Here are some records; copy every line that holds the word "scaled".

Segment Start: Extracted records

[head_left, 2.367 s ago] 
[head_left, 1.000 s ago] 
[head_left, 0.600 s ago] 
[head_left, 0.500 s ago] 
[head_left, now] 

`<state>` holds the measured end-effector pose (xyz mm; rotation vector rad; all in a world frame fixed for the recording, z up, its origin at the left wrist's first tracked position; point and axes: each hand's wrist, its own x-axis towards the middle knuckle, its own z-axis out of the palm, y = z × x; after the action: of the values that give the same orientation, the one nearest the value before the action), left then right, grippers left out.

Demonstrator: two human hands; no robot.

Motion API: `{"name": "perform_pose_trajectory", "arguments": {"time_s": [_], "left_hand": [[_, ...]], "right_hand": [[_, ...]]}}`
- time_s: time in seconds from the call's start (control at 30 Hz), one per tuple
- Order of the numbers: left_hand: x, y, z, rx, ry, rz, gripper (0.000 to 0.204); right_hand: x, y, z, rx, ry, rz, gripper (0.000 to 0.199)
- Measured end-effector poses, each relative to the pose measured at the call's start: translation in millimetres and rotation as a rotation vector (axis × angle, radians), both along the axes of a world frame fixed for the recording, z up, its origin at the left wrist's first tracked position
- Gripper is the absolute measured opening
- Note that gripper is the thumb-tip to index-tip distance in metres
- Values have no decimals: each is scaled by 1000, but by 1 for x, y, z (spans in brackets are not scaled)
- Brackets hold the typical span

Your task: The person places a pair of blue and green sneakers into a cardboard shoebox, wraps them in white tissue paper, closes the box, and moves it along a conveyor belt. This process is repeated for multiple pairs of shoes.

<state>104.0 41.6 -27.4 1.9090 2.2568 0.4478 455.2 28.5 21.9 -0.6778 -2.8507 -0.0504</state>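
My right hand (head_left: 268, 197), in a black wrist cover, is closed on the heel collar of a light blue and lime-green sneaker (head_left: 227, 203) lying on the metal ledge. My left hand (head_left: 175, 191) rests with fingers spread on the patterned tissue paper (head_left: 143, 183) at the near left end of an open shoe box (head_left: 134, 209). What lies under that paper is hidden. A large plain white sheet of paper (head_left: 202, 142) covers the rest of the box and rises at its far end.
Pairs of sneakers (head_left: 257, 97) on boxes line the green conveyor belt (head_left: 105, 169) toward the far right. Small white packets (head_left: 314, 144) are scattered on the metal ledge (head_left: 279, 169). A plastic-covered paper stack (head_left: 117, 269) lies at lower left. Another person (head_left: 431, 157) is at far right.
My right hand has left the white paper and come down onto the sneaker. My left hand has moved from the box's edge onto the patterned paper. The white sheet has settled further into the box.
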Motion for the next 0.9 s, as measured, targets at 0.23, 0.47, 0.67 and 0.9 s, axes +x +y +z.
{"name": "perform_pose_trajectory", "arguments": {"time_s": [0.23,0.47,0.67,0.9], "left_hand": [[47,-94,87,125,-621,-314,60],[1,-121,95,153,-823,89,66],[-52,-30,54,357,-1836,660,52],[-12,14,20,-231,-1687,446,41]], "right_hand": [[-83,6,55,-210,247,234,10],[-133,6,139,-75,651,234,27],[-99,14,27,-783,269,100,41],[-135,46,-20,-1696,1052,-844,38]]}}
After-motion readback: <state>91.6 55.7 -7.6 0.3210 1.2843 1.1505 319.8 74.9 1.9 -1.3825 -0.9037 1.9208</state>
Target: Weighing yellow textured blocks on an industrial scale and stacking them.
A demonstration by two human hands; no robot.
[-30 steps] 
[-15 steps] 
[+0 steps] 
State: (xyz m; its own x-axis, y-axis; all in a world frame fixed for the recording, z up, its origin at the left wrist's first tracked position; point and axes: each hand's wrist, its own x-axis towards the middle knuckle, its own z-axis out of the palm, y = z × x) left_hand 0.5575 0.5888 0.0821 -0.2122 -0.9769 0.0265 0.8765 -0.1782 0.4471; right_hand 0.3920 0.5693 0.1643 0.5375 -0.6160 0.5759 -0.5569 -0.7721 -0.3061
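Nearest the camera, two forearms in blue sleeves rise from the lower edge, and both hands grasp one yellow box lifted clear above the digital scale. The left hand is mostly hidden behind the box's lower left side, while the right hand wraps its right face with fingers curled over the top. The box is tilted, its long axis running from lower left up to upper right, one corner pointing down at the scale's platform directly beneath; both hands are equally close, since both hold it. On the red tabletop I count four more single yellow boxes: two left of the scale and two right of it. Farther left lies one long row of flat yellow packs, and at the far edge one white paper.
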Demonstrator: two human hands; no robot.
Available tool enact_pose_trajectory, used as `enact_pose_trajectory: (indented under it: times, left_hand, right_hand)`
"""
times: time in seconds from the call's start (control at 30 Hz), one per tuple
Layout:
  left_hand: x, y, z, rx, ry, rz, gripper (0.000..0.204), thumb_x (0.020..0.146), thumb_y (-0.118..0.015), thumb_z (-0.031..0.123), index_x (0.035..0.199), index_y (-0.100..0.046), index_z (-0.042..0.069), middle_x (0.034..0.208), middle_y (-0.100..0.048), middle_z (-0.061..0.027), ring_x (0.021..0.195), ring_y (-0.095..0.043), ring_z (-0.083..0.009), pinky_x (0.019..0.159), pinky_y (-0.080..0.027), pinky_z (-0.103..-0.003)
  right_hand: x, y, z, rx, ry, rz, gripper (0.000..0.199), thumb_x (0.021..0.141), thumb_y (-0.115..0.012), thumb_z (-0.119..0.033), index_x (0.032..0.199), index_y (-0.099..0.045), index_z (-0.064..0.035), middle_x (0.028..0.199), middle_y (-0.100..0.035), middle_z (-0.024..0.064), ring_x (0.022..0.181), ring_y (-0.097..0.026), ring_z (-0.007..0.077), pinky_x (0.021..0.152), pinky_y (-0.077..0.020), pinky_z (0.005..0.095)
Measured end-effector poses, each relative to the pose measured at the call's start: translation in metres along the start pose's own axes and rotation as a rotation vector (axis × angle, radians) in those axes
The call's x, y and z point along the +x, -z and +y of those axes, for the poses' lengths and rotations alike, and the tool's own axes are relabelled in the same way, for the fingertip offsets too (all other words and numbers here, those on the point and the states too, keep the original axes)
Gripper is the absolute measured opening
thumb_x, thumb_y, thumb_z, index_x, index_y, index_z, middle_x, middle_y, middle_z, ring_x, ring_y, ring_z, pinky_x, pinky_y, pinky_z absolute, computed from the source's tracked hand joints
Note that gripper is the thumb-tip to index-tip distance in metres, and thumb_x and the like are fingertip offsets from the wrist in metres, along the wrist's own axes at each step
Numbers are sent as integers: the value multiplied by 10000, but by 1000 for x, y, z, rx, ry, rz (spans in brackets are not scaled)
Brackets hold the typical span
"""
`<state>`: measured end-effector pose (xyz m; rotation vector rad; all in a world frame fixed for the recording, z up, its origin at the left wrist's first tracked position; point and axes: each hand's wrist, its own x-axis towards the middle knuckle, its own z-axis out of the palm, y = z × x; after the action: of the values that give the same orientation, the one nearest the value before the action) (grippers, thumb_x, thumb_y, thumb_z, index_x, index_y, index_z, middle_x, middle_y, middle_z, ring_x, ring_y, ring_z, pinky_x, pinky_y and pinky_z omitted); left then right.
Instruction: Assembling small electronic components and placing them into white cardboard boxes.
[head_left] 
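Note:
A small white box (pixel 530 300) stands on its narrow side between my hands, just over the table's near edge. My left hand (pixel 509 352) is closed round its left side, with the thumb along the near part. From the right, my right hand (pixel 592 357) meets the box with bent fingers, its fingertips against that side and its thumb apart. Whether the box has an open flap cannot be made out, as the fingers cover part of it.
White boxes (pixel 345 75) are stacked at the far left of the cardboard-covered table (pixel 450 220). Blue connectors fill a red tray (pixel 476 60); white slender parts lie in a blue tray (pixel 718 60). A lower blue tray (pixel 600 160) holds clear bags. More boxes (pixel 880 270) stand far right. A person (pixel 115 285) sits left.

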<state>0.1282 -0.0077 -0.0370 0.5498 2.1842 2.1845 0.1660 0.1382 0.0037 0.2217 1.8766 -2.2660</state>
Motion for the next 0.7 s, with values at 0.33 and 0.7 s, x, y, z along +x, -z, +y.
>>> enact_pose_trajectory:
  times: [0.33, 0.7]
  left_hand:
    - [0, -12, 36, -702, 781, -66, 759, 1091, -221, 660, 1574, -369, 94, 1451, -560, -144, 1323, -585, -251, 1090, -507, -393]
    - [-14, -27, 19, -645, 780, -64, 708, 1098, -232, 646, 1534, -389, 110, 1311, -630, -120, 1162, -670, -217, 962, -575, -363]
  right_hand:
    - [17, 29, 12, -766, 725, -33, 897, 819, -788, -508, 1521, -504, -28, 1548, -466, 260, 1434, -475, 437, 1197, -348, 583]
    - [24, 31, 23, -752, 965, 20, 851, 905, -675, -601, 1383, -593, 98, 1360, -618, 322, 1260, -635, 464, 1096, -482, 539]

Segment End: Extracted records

_Response to this exercise_
- Values have no decimals: each is scaled by 1000, but by 1 for x, y, z (spans in brackets are not scaled)
Numbers are sent as integers: the value multiplied by 10000, but by 1000 for x, y, z, rx, ry, rz (spans in brackets are not scaled)

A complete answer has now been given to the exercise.